We also looked at the selectivity of program admissions. There are multiple ways for teacher preparation programs to earn high scores on NCTQ’s measure of academic selectivity, including through minimum grade-point average requirements, average cohort GPA, cohort SAT/ACT scores, minimum SAT/ACT scores, GRE/MAT scores, teaching audition requirements and Barron’s selectivity ratings. (See the full methodology and scoring rubric here.)

What we found is that racial diversity in program enrollment and academic selectivity in admissions are not mutually exclusive. Nearly three times as many programs in the sample succeed in being both diverse and selective than are neither (15.8 percent versus 5.6 percent).

In fact, of the 420 programs that contribute to greater teacher diversity in their communities, nearly half (198 programs) are doing so while ensuring that, at a minimum, most of their admitted cohort comes from the top half of the collegegoing population — proving that teacher prep programs don’t need to lower standards to achieve greater diversity. Our interactive tool (linked here) shows how programs scored in these two areas.
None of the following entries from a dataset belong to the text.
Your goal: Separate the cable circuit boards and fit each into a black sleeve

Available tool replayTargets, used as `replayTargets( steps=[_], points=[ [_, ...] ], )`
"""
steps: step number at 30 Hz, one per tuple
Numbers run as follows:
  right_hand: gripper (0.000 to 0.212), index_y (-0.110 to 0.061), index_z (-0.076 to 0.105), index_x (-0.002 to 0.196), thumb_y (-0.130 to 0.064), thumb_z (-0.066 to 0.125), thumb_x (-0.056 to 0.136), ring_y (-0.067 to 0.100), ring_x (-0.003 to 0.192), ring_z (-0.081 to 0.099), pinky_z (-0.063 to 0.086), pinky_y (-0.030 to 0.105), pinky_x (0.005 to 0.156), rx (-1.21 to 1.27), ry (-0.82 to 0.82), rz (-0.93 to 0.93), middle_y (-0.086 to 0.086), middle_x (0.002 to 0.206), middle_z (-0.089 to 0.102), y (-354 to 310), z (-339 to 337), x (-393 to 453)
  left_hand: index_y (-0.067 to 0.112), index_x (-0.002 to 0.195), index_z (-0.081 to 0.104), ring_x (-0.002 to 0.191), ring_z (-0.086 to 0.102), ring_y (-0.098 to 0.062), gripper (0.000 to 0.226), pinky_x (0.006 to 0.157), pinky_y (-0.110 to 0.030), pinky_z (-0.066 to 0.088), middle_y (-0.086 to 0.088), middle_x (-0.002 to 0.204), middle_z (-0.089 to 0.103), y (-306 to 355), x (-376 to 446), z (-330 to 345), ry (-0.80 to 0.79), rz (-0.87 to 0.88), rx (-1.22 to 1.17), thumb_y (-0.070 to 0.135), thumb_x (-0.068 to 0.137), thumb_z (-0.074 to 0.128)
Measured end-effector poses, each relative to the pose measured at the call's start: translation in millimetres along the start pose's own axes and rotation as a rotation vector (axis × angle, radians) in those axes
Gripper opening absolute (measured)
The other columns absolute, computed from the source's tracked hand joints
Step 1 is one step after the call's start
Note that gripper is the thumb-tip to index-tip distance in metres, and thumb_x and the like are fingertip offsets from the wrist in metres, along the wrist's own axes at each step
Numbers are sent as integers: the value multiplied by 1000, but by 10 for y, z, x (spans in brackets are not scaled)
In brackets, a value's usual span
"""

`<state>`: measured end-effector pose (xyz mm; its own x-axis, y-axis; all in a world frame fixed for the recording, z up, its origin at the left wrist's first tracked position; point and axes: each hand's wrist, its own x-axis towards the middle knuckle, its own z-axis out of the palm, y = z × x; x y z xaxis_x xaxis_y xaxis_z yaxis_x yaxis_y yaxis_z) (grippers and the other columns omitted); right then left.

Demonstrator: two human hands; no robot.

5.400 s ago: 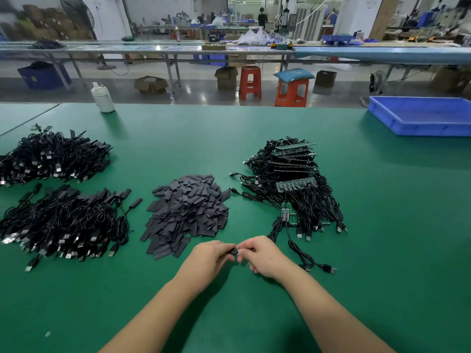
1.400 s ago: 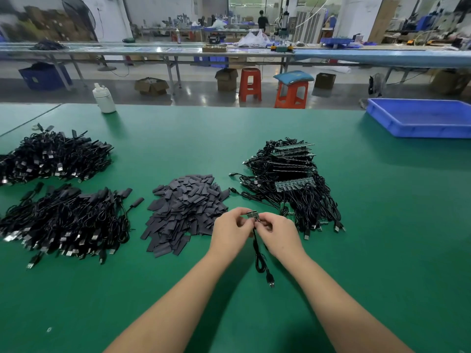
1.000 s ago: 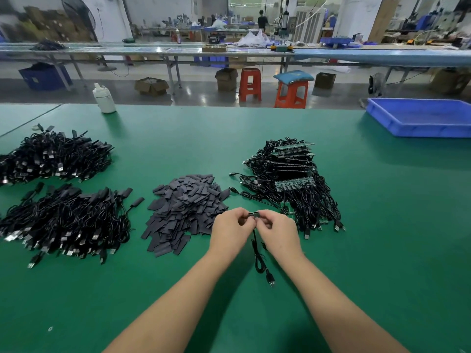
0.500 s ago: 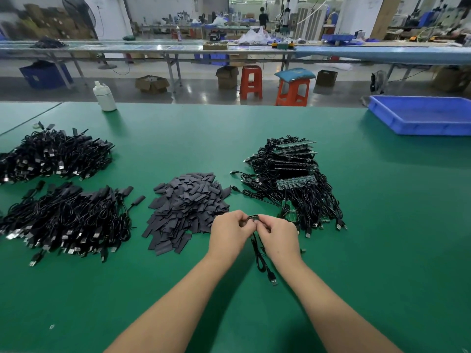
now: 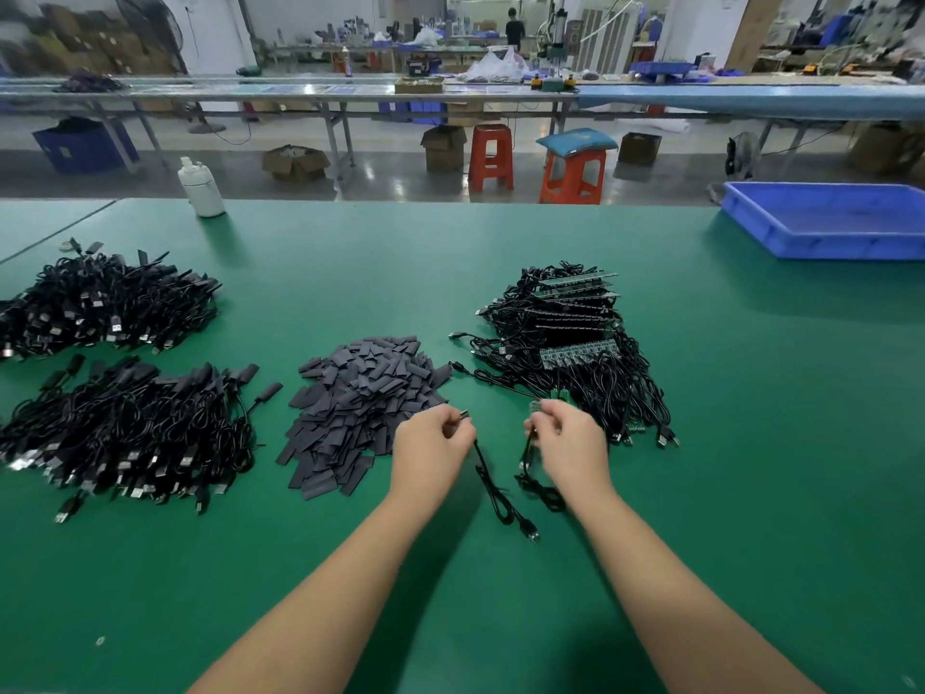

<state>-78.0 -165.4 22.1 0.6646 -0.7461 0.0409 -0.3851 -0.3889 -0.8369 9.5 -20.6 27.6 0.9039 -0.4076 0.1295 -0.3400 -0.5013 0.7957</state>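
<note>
Two bare forearms enter from the bottom edge, one on each side, and narrow toward the wrists. No sleeve, cuff, glove, watch, bracelet or ring shows on either arm. The left hand (image 5: 431, 445) is seen from its back, with rounded knuckles and short fingers. The right hand (image 5: 570, 443) is also seen from its back and is slightly blurred, so finger detail is hard to make out. Both arms are smooth in outline, with no marks, tattoos or bandages visible. The rest of the person's body and any clothing lie outside the picture.
</note>
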Motion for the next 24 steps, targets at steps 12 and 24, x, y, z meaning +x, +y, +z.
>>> replayTargets(
  steps=[12,24],
  points=[
    [51,-19,42,149,-18,54,100,18,111,60,50,38,98,-109,39,10,3,140,55,129,-208,366,23,73,67,62,61,-15,14,64,-38,56,1,66,65,-67,24,-107,-177,-19,-228,26,87,67],
    [19,-6,70,105,-16,56,100,10,47,49,45,24,47,240,-578,80,0,72,67,37,278,-233,10,80,67,53,51,-10,7,46,-19,38,1,64,61,-350,-8,-110,-342,-258,-418,10,85,71]
  ],
)
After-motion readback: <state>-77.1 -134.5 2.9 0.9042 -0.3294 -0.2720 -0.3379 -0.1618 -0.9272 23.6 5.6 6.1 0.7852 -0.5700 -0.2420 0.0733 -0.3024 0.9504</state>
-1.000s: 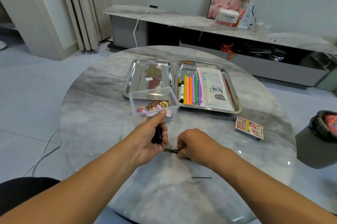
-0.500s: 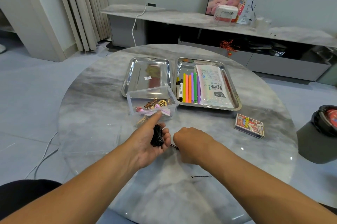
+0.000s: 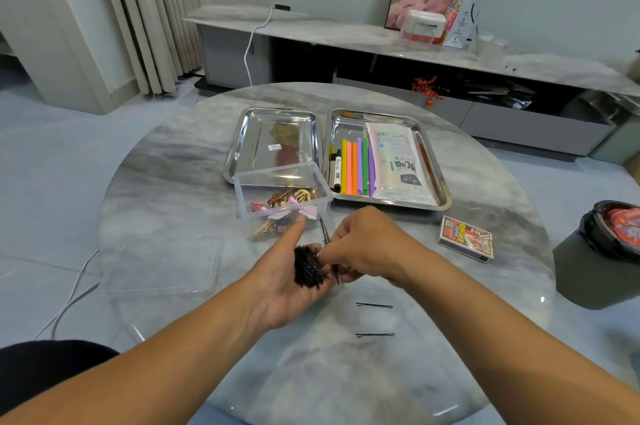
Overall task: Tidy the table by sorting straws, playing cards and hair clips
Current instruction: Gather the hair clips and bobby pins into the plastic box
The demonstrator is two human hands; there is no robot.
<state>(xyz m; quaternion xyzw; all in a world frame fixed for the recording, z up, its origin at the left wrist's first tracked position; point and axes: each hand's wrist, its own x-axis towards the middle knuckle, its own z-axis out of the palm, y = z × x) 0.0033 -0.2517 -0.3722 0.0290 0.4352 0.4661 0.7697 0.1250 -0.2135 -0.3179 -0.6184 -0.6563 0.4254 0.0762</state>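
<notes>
Hair clips (image 3: pixel 284 205) were the item in hand, w/ sorting judged well past halfway. Several decorative ones (gold, brown, pink) lay in the clear plastic box (image 3: pixel 242 189), which sat at the near edge of the left steel tray (image 3: pixel 239 134); exact no. couldn't be told, they overlapped. A thick bundle of black bobby pins (image 3: pixel 306 267) rested in the left hand (image 3: pixel 280 286), palm up & cupped, index finger out toward the box. The right hand (image 3: pixel 367 248) was beside it, thumb & fingers pinching 1 more pin (image 3: pixel 324 232), apparently adding it to the bundle. Bundle count: too many & too tight to tell.

Left on the table (image 3: pixel 173 217): 2 loose pins, one (image 3: pixel 374 305) near the right wrist, the other (image 3: pixel 375 335) closer to the person, both apart from the hands.

Straws (image 3: pixel 356 166) looked done: approx. 5 coloured ones (yellow, orange, green, 2 purple-ish) side by side in the right tray (image 3: pixel 445 196), beside 2 markers (image 3: pixel 335 168) & 1 sealed packet (image 3: pixel 394 161).

Playing cards (image 3: pixel 465 237): 1 box, on the table just right of that tray, not yet put anywhere. The left tray held nothing clear but a sticker, so prob. that's where the cards belonged.

Remaining, as judged: 2 pins, bundle into box, card box.
</notes>
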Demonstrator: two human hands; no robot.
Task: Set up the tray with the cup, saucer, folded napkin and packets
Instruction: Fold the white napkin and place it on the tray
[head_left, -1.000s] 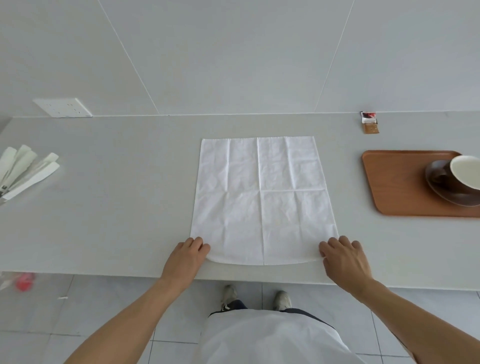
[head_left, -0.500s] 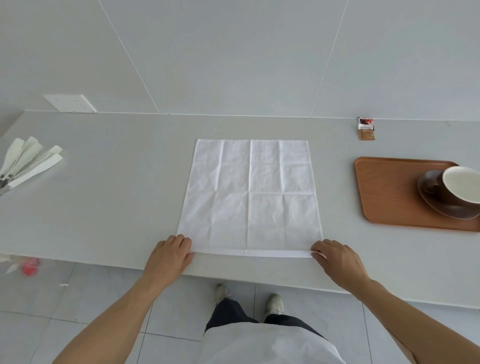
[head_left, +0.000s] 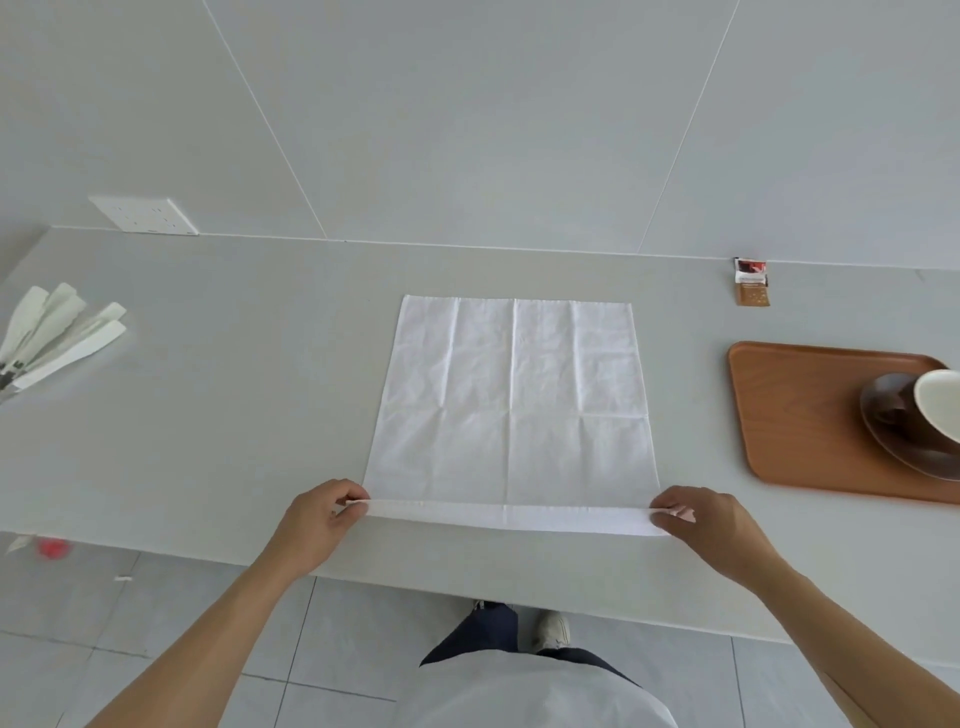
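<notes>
A white napkin (head_left: 511, 400) lies spread flat on the grey counter, its near edge turned up into a narrow folded strip. My left hand (head_left: 317, 522) pinches the strip's left end and my right hand (head_left: 711, 525) pinches its right end. At the right stands a wooden tray (head_left: 795, 415) carrying a brown saucer (head_left: 893, 447) with a brown cup (head_left: 935, 405), white inside, cut off by the frame edge. Two packets (head_left: 751, 282), one red and white, one brown, lie by the back wall beyond the tray.
Several white paper-wrapped sticks (head_left: 52, 338) lie fanned out at the counter's far left. A white wall socket (head_left: 143, 215) sits above the counter's back edge. The counter's front edge (head_left: 467, 587) runs just below my hands, with tiled floor beneath.
Both hands have gripped the napkin's near corners and rolled the near edge up and over into a narrow strip. The view has shifted slightly left.
</notes>
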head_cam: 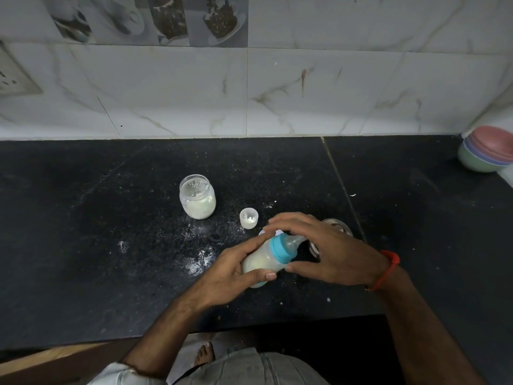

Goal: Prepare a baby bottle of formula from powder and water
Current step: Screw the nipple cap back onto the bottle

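Note:
A baby bottle (263, 263) with milky liquid, a blue collar and a clear teat is tilted to the right above the black counter (111, 218). My left hand (236, 270) grips its body from the left, thumb across the front. My right hand (322, 251) hovers over the teat with fingers spread and loosely curved, thumb near the collar. An open clear jar (197, 196) with white powder stands behind to the left. A small white cap (249, 217) with powder traces stands upright between jar and hands.
White powder is spilled on the counter around the bottle. A glass vessel (337, 227) sits partly hidden behind my right hand. Stacked coloured bowls (485, 150) stand at the far right by the tiled wall. The counter's front edge runs just below my forearms.

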### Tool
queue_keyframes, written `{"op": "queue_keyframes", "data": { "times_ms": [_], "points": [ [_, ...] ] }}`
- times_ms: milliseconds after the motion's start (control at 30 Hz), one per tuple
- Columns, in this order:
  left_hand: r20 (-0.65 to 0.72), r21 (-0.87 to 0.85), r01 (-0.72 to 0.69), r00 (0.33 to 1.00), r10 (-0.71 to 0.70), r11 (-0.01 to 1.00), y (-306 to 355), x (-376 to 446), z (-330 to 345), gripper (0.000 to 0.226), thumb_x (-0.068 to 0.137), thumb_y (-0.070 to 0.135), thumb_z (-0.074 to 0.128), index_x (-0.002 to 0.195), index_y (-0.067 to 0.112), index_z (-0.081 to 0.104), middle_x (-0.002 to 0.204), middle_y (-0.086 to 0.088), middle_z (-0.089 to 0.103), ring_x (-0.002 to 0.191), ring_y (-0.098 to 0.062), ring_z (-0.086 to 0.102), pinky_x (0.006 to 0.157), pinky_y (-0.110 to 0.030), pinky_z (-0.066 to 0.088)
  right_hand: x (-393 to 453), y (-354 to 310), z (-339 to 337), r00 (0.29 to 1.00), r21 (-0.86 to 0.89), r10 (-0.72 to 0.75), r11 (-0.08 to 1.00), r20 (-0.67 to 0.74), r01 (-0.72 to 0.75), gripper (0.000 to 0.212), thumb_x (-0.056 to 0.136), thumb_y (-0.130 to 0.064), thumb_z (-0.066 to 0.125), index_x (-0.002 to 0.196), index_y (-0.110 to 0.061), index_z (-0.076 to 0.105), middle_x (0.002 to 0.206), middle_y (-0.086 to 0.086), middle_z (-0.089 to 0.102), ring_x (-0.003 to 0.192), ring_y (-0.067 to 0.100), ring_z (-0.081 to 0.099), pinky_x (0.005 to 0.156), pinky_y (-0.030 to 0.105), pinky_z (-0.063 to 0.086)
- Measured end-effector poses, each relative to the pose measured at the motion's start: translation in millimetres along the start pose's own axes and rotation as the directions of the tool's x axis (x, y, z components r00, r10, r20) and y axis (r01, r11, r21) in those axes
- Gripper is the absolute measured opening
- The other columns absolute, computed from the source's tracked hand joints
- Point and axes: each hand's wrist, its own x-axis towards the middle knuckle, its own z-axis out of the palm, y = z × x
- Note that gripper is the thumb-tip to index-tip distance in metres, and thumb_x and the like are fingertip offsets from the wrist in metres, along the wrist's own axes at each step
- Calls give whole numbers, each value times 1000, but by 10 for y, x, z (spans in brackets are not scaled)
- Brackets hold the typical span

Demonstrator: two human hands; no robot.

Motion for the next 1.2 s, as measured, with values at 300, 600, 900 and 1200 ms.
{"op": "queue_keyframes", "data": {
  "times_ms": [300,600,900,1200],
  "points": [
    [-42,-40,2,999,-3,999,23,22,-8,70,82,41,83,145,34,54,134,14,70,120,-13,69,99,-32,58,25,40,17,986,-106,114,986,-119,-127,45,86,-29,81,128,-26,64,119,-8,65,100,9,65,83,21,55],
    [-34,-4,-14,999,14,1000,30,49,-24,72,85,22,86,148,30,52,135,15,69,122,-12,68,100,-26,56,42,36,-69,994,-96,105,990,-27,-107,56,83,-17,82,132,-37,63,127,-13,59,106,9,64,86,27,58],
    [-22,32,-8,1000,8,999,15,64,-8,79,82,19,89,151,26,49,139,14,68,126,-11,67,105,-36,56,145,-116,33,880,-395,409,787,-243,-475,67,75,-88,51,64,-22,57,59,-9,54,68,9,55,64,32,48],
    [-100,-96,38,994,-48,995,5,42,41,84,79,51,86,151,27,50,141,4,67,129,-21,66,110,-48,53,-11,14,46,933,321,322,911,-162,-259,71,87,-59,71,149,-37,44,126,-16,66,106,6,68,82,32,59]
  ]
}}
Along with the release of these data, several of the teacher preparation programs that are leading the way in maintaining high academic standards and enrolling racially diverse cohorts of future teachers shared their strategies and recommendations for recruiting and supporting teacher candidates of color. Here are some of their key recommendations:

  • Recognize that higher academic standards are likely to make a teaching major more attractive to many college students, including students of color.
  • Set ambitious goals around recruiting diverse teacher candidates.
  • Establish partnerships with racially diverse school districts interested in operating “grow your own” programs and with local community colleges.
  • Offer grants, scholarships or other financial support aimed at encouraging enrollment in teacher preparation programs or to ensure persistence through graduation.
  • Establish mentorship programs for teacher candidates of color.
  • Support affinity groups or clubs for teacher candidates of color and others interested in pursuing a career in education.

Students need high-quality teachers more than ever, and it is up to all of us — education advocates, federal, state and district policymakers and teacher preparation leaders — to make increasing both teacher diversity and selectivity a national priority.

Kate Walsh is president of the National Council on Teacher Quality.